Give back exactly the lines of the data below, starting with the line that has "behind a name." and going on through the line that has "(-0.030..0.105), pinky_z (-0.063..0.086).".

• [DATA SHOWN]:
------
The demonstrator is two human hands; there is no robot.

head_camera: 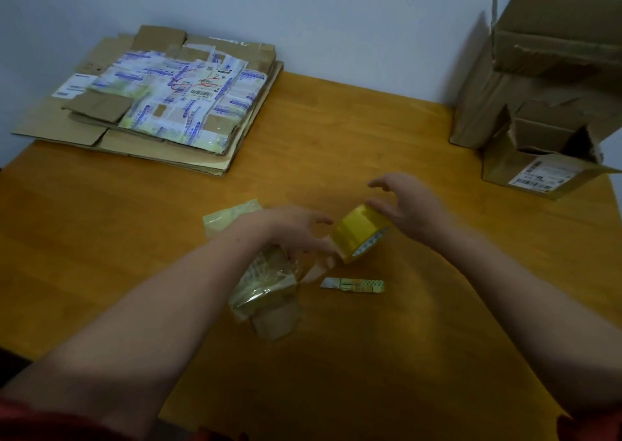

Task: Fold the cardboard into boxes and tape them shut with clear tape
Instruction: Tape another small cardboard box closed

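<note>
A roll of yellowish clear tape (360, 235) is held tilted above the middle of the wooden table (134, 245). My right hand (407, 213) grips its upper right side with fingers spread. My left hand (296, 230) pinches the roll's lower left edge, where a clear strip trails down. A small box wrapped in old tape (269, 296) lies under my left wrist. A stack of flattened cardboard (158, 104), covered with labels and tape, lies at the far left.
A small cutter blade (351, 284) lies just in front of the roll. Crumpled clear wrapping (229, 218) sits behind my left hand. Several opened cardboard boxes (542, 93) are piled at the far right against the wall.
</note>
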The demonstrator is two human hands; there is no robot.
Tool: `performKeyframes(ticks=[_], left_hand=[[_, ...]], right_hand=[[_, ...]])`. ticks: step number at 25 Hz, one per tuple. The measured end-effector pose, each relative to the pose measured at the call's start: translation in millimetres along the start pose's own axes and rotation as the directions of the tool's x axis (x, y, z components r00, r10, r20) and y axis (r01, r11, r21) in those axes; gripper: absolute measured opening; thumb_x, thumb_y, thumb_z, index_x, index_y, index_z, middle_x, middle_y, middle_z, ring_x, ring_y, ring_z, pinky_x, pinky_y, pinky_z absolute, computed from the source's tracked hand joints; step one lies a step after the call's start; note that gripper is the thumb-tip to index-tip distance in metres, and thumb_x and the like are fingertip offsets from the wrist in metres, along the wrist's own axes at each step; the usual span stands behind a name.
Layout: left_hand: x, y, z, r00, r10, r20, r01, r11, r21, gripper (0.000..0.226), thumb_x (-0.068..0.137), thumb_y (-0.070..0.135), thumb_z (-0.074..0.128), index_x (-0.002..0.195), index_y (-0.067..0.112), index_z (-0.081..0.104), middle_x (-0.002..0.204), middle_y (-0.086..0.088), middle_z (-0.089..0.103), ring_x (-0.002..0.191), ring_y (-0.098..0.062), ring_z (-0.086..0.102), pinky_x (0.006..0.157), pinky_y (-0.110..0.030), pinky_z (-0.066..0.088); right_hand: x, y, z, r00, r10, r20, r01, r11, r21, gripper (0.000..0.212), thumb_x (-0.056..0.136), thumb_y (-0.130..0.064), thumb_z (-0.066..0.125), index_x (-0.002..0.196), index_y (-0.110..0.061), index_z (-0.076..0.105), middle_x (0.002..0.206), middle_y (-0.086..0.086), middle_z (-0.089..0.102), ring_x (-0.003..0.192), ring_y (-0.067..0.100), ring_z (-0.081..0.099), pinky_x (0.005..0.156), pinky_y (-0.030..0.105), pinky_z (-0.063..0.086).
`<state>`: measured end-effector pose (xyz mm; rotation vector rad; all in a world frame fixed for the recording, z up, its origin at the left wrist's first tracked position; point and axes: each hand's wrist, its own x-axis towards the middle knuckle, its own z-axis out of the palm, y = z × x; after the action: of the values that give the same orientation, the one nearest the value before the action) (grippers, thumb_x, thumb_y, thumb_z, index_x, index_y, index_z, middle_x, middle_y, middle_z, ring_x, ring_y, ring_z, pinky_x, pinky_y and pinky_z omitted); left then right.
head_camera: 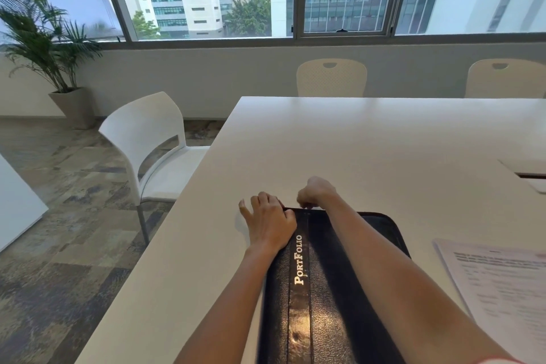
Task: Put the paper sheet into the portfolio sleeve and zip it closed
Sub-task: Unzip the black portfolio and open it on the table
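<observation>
A black leather portfolio sleeve (328,281) with gold "PortFolio" lettering lies flat on the white table (369,151), its long side running away from me. My left hand (270,223) presses down on its far left corner, fingers spread. My right hand (316,190) is at the far edge, fingers pinched together at the zipper line; the zipper pull itself is hidden under the fingers. A printed paper sheet (502,284) lies on the table to the right of the sleeve, outside it.
A white chair (147,139) stands at the table's left side. Two cream chairs (332,77) sit at the far edge. A cable hatch (529,171) is set in the tabletop at right. A potted palm (44,38) stands by the window.
</observation>
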<state>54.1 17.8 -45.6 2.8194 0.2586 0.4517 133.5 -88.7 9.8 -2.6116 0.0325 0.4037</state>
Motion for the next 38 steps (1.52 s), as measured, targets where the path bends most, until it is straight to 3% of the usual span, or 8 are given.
performKeyframes(ticks=[6,10,13,16,20,21,27,38], left_hand=[[2.6,-8.6,2.2,0.998,-0.055,-0.007,0.055,0.998,-0.037,0.044,0.087,0.054,0.044,0.101,0.016,0.06,0.113,-0.004,0.052,0.114,-0.023,0.044,0.11,-0.054,0.017],[2.6,-9.9,5.6,0.998,-0.06,-0.026,0.059,0.998,-0.028,0.048,0.087,0.062,0.046,0.099,0.018,0.061,0.113,-0.003,0.052,0.115,-0.023,0.044,0.11,-0.054,0.019],[2.4,-8.7,4.2,0.997,-0.074,-0.009,0.074,0.997,-0.015,0.05,0.088,0.062,0.046,0.102,0.017,0.062,0.116,-0.005,0.052,0.116,-0.025,0.043,0.109,-0.054,0.019],[1.2,-4.1,2.0,0.996,-0.084,-0.009,0.084,0.995,0.051,0.05,0.089,0.059,0.045,0.108,0.016,0.062,0.117,-0.007,0.055,0.117,-0.027,0.045,0.107,-0.056,0.02],[2.9,30.4,5.6,0.997,0.078,0.018,-0.079,0.995,0.062,0.038,0.093,0.046,0.042,0.109,0.017,0.062,0.117,-0.006,0.059,0.114,-0.025,0.049,0.104,-0.054,0.025],[2.9,45.4,9.2,0.987,0.146,0.06,-0.149,0.988,0.039,0.039,0.095,0.047,0.041,0.11,0.018,0.062,0.118,-0.004,0.06,0.114,-0.024,0.049,0.103,-0.052,0.027],[1.1,110.0,37.6,0.947,0.293,0.131,-0.277,0.953,-0.125,0.046,0.096,0.056,0.041,0.108,0.017,0.062,0.113,-0.004,0.062,0.111,-0.024,0.051,0.101,-0.05,0.031],[3.5,109.0,45.2,0.957,0.283,0.056,-0.272,0.951,-0.149,0.046,0.095,0.056,0.045,0.104,0.015,0.063,0.108,-0.002,0.063,0.107,-0.023,0.052,0.097,-0.046,0.032]], right_hand=[[-11.1,82.5,-54.3,0.979,0.139,-0.146,-0.149,0.987,-0.056,0.005,0.075,-0.009,0.059,0.078,-0.007,0.057,0.092,0.013,0.061,0.1,0.032,0.061,0.092,0.04,0.049],[-28.0,140.3,-78.7,0.967,0.249,-0.052,-0.235,0.952,0.195,0.02,0.08,0.007,0.056,0.06,0.001,0.057,0.059,0.013,0.057,0.057,0.023,0.059,0.046,0.025,0.047],[-41.5,156.5,-80.6,0.968,0.248,-0.042,-0.235,0.951,0.201,0.028,0.078,0.007,0.059,0.052,0.0,0.056,0.039,0.006,0.055,0.037,0.014,0.051,0.032,0.017,0.037],[-52.2,168.7,-83.5,0.983,0.168,-0.078,-0.158,0.98,0.117,0.016,0.08,-0.004,0.066,0.066,0.004,0.068,0.042,0.002,0.057,0.035,0.009,0.05,0.037,0.015,0.035],[-62.9,186.4,-74.1,0.987,-0.09,-0.132,0.095,0.995,0.032,0.02,0.08,-0.004,0.066,0.098,-0.007,0.074,0.088,0.007,0.072,0.083,0.018,0.064,0.074,0.024,0.048],[-65.1,187.9,-68.9,0.98,-0.139,-0.143,0.145,0.989,0.034,0.02,0.081,-0.008,0.069,0.1,-0.01,0.074,0.09,0.007,0.072,0.085,0.018,0.064,0.076,0.026,0.048],[-69.7,196.9,-45.6,0.884,-0.321,-0.34,0.285,0.946,-0.152,0.017,0.084,-0.006,0.06,0.092,-0.005,0.074,0.09,0.011,0.069,0.084,0.023,0.062,0.079,0.034,0.052],[-158.7,223.4,-16.3,0.842,-0.416,-0.344,0.323,0.899,-0.296,0.01,0.089,-0.006,0.056,0.087,-0.005,0.066,0.088,0.006,0.062,0.077,0.012,0.043,0.066,0.02,0.037]])
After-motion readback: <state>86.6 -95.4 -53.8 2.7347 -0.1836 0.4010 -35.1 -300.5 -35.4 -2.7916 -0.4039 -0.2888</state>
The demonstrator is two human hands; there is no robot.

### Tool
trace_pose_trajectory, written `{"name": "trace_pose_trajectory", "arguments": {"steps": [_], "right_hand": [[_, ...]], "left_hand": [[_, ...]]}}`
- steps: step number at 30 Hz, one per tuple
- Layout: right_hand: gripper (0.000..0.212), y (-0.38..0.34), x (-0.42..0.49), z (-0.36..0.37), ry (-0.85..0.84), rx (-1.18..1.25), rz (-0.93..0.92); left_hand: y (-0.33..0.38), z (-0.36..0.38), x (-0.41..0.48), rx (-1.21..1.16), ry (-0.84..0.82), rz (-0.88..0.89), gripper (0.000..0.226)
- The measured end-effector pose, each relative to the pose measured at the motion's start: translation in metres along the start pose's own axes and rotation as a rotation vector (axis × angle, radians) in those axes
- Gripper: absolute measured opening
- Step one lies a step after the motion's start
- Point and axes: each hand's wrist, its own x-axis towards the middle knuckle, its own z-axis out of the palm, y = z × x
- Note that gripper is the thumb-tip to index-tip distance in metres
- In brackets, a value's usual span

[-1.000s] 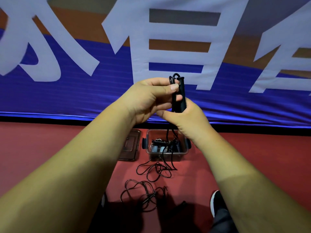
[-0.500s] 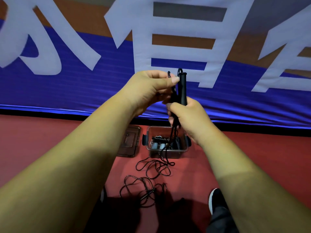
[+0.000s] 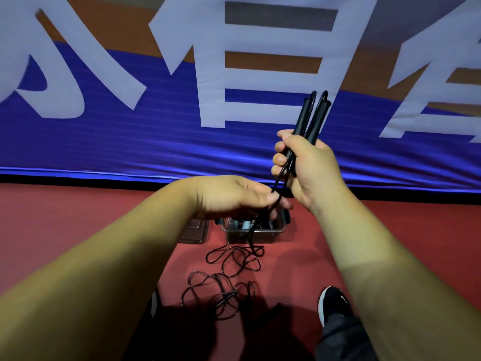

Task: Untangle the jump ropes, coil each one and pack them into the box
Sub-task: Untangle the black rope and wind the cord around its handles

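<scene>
Grips two handles [image 3: 311, 115] in right hand [image 3: 309, 168] at 1 o'clock; pinches their cord [image 3: 277, 185] in left hand [image 3: 231, 196] just below. Box [image 3: 256, 231] under left hand, loops [image 3: 244, 259] off its 6 o'clock edge, open floor [image 3: 364, 230] at 3.

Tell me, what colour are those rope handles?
The handles are plain black, clearest in the head view.

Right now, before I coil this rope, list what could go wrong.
1. The cord from the handles in the right hand runs through the left hand and down over the box; a hard pull may tip or drag the box.
2. Its slack loops lie close to the second tangle; they could snag together.
3. The shoe stands near that tangle; a step could catch it.
</scene>
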Motion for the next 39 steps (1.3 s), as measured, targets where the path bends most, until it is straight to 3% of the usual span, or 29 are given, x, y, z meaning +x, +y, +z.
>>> {"name": "trace_pose_trajectory", "arguments": {"steps": [5,9,13,17,20,23,25,28,31,35,37,39], "right_hand": [[0.016,-0.005,-0.002,-0.007,0.015,-0.170,-0.071],[0.019,-0.011,-0.005,-0.016,-0.078,-0.331,-0.084],[0.020,-0.016,-0.010,-0.027,-0.192,-0.478,-0.033],[0.022,-0.014,-0.011,-0.033,-0.224,-0.524,0.014],[0.032,-0.010,-0.012,-0.034,-0.265,-0.518,0.053],[0.033,-0.004,-0.015,-0.033,-0.366,-0.555,0.115],[0.025,0.002,-0.018,-0.032,-0.432,-0.598,0.156],[0.034,0.009,-0.020,-0.033,-0.548,-0.636,0.258],[0.029,0.008,-0.026,-0.030,-0.685,-0.708,0.381],[0.042,0.014,-0.032,-0.029,-0.760,-0.725,0.593],[0.045,0.019,-0.033,-0.028,-0.782,-0.828,0.673],[0.040,0.022,-0.034,-0.028,-0.794,-0.938,0.741]], "left_hand": [[0.002,0.001,0.001,0.221,0.018,-0.062,0.027],[0.005,-0.005,0.005,0.275,0.196,-0.166,0.029],[0.013,-0.014,0.004,0.287,0.440,-0.166,0.026],[0.021,-0.027,0.000,0.076,0.478,-0.141,0.015],[0.027,-0.032,0.004,-0.202,0.514,-0.102,0.032],[0.031,-0.033,0.009,-0.266,0.568,-0.024,0.053],[0.031,-0.032,0.010,-0.245,0.535,0.004,0.073],[0.024,-0.033,0.016,-0.277,0.493,0.058,0.096],[0.023,-0.035,0.015,-0.403,0.395,0.086,0.098],[0.028,-0.032,0.014,-0.187,0.218,0.003,0.073],[0.031,-0.021,0.017,0.039,0.211,-0.072,0.050],[0.035,-0.012,0.018,0.389,0.229,-0.106,0.047]]}}
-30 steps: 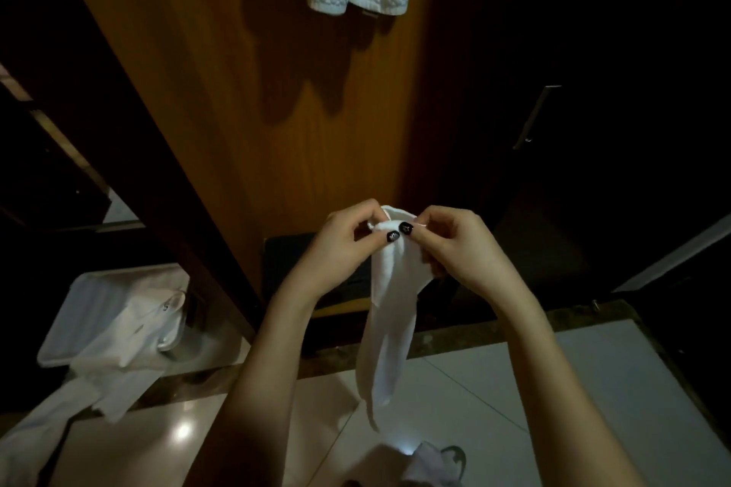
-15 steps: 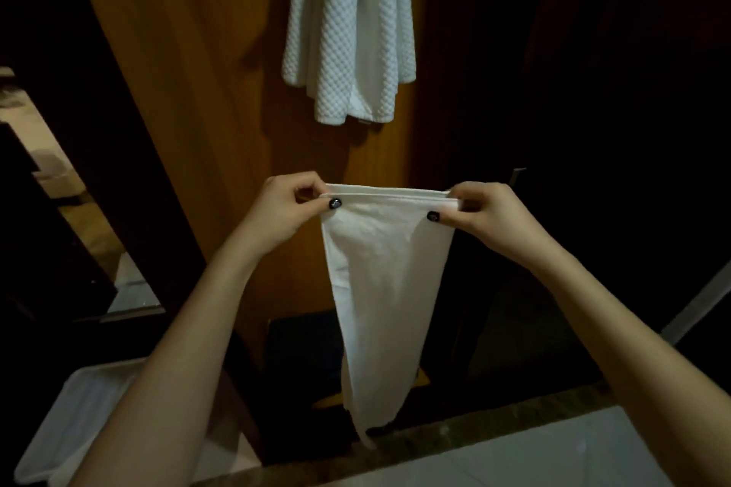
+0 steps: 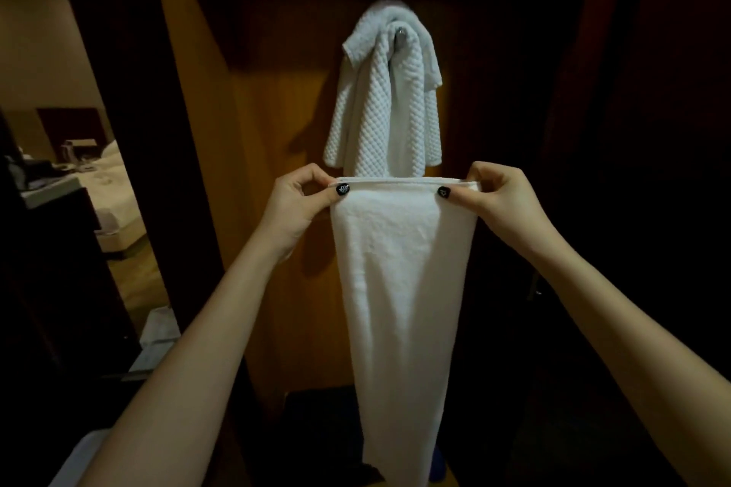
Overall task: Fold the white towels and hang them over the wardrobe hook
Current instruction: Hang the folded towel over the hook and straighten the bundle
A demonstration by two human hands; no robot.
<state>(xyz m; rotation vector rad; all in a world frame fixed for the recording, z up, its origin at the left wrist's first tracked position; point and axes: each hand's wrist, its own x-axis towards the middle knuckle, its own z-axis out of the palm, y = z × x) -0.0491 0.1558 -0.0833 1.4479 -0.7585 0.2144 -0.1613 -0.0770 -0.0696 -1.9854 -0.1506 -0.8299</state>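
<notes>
My left hand (image 3: 294, 202) and right hand (image 3: 500, 198) each pinched a top corner of the folded white towel (image 3: 399, 269), its hem stretched level between them with free air around it. Just behind hung a waffle towel (image 3: 389, 111), draped over the hook (image 3: 400, 36) on the wardrobe panel (image 3: 277, 130); everything to the right was lost in darkness

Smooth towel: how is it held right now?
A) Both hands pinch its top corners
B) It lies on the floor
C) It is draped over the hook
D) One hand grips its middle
A: the left hand and right hand each pinch a top corner of the smooth towel, which hangs straight down; only the waffle towel is on the hook.
</notes>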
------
• [YOUR SOLUTION]:
Tool: `performKeyframes(ticks=[_], left_hand=[[_, ...]], right_hand=[[_, ...]])`. ticks: step number at 25 Hz, one per tuple. The measured end-effector pose, each relative to the pose measured at the call's start: translation in millimetres along the start pose's own axes and rotation as the directions of the tool's x axis (x, y, z components r00, r10, r20) and y axis (r01, r11, r21) in those axes; gripper: absolute measured opening; thumb_x, thumb_y, thumb_z, index_x, index_y, index_z, middle_x, middle_y, middle_z, ring_x, ring_y, ring_z, pinky_x, pinky_y, pinky_z absolute, computed from the source's tracked hand joints; step one lies a step after the call's start; note that gripper is the thumb-tip to index-tip distance in metres, and thumb_x and the like are fingertip offsets from the wrist in metres, along the wrist's own axes at each step; the usual span stands behind a name.
Layout: left_hand: x, y, z, r00, r10, r20, r01, r11, r21, gripper (0.000..0.226), thumb_x (-0.068..0.137), thumb_y (-0.070..0.135), thumb_z (-0.074..0.128), index_x (-0.002..0.195), index_y (-0.067..0.112), index_z (-0.081..0.104), middle_x (-0.002..0.204), middle_y (-0.086..0.088), middle_z (-0.089..0.103), ring_x (-0.002..0.191), ring_y (-0.098..0.062), ring_z (-0.086..0.102), pinky_x (0.006..0.157), pinky_y (-0.110..0.030), pinky_z (-0.066..0.088); right_hand: x, y, z, r00, r10, r20, r01, r11, r21, gripper (0.000..0.212), thumb_x (-0.056..0.136), thumb_y (-0.130..0.064), thumb_z (-0.066..0.125), index_x (-0.002..0.196), index_y (-0.110..0.061), index_z (-0.076..0.105), middle_x (0.002..0.206), middle_y (-0.086..0.086), middle_z (-0.089..0.102), ring_x (-0.003..0.192), ring_y (-0.067..0.100), ring_z (-0.081..0.099), pinky_x (0.005..0.156), pinky_y (-0.030..0.105), pinky_z (-0.063..0.086).

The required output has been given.